Zhang Yunbi and Cai Hong

China Daily

Publication Date : 10-09-2014

The impact of the Diaoyu Islands dispute on China-Japan ties is diminishing, but pessimism over future relations remains, the latest public opinion poll in both countries showed.

A majority of the public continued to see the significance of the relationship but “the proportion of such people is shrinking to a record low on both sides” – 65 per cent of those polled in China and 70.6 per cent in Japan.

The 10th Public Opinion on China-Japan Relations 2014 survey, co-sponsored by China Daily and the Japanese nonprofit think tank Genron NPO, was released in Tokyo on Tuesday.

The latest poll follows two years of global attention on security policies and territorial disputes between Asia’s two largest economies, as well as Tokyo’s official positions regarding its wartime atrocities.
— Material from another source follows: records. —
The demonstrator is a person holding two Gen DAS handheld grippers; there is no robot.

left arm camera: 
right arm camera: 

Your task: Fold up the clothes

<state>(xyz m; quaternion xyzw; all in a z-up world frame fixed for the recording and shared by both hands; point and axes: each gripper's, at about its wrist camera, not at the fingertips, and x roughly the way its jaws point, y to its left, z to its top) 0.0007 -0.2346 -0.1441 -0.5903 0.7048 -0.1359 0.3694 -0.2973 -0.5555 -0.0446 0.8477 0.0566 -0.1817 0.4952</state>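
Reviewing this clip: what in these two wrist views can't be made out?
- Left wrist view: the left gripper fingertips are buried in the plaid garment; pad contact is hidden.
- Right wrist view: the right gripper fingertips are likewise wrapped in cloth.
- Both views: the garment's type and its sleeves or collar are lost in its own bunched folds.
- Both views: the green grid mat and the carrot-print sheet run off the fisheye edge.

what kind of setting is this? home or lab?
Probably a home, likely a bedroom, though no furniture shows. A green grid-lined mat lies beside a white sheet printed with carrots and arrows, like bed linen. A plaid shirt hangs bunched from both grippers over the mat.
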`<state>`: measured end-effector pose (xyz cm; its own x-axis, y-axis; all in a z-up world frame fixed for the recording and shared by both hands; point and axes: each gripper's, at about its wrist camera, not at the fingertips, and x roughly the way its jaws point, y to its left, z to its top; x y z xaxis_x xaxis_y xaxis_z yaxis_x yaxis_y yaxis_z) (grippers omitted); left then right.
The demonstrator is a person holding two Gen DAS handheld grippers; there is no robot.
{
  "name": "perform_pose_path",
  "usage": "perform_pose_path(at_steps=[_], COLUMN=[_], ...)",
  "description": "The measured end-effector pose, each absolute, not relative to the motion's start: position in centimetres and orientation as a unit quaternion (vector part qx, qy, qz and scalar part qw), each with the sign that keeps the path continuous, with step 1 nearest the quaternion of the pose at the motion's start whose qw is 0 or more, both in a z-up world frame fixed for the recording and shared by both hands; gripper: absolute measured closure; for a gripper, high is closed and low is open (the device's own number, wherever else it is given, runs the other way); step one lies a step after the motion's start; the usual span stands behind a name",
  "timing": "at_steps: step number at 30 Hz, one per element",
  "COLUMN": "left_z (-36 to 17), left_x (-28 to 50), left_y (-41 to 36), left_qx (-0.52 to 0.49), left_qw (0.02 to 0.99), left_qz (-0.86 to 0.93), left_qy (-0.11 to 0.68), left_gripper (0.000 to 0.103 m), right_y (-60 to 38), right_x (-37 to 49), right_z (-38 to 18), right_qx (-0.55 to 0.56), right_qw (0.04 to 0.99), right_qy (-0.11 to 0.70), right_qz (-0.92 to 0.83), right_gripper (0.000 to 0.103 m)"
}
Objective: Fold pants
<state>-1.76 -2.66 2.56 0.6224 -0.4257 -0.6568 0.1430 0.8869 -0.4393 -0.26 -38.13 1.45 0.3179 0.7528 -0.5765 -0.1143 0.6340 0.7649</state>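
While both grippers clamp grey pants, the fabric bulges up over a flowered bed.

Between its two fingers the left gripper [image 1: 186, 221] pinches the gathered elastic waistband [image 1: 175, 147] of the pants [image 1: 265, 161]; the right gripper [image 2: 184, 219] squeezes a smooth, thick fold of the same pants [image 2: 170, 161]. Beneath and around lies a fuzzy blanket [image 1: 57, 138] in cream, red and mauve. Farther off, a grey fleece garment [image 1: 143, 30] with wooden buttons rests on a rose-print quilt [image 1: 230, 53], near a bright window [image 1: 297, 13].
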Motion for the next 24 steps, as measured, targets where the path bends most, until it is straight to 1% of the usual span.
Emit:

The annual poll, conducted in July and August this year, gathers responses from a wide spectrum of society.

In China, the survey included 1,539 Chinese residents in the major cities of Beijing, Shanghai, Chengdu, Shenyang and Xi’an, 201 international relations scholars from around the country and 813 university students and faculty members at five top Beijing universities. In Japan, respondents included 1,000 members of the public and 628 intellectuals, mostly with experience of China.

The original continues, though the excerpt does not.